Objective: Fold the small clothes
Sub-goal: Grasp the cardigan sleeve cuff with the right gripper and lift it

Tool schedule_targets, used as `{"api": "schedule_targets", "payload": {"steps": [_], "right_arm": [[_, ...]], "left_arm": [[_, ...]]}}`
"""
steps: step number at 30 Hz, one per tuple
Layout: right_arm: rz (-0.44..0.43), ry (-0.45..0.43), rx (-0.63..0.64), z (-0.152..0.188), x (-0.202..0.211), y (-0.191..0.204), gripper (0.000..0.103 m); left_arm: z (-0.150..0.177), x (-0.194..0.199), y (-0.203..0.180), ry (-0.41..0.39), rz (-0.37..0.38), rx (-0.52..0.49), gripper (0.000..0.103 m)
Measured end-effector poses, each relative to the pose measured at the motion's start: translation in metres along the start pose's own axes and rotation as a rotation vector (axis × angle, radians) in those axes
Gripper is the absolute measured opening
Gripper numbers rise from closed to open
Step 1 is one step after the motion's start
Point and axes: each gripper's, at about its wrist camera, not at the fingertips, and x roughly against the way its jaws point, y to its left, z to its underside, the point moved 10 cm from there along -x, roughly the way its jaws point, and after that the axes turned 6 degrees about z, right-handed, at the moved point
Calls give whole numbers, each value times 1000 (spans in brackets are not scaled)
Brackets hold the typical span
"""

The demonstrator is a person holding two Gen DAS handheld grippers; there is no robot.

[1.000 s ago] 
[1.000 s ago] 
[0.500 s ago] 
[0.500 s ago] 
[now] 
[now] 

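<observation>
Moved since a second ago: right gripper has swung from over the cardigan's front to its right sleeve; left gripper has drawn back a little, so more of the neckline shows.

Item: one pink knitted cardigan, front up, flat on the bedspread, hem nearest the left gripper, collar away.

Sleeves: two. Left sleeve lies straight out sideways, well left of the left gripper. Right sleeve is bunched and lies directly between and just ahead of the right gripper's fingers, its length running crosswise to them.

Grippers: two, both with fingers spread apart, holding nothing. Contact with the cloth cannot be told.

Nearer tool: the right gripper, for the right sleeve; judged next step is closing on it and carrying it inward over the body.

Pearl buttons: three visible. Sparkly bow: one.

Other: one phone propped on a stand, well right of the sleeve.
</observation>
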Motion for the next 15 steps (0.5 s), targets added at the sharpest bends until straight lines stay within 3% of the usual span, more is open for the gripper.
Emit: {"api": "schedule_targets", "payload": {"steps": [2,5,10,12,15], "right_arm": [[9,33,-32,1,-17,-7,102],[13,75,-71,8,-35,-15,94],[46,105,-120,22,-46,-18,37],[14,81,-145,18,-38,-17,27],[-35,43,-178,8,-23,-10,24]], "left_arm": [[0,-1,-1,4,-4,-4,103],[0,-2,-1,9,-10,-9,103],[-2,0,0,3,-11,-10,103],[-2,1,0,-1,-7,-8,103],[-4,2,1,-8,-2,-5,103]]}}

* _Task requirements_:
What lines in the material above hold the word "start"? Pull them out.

* _Exercise solution_:
Measured end-effector poses, each relative to the pose measured at the motion's start: translation in metres along the start pose's own axes and rotation as a rotation vector (axis × angle, radians) in those axes
Step 1 is one step after the motion's start

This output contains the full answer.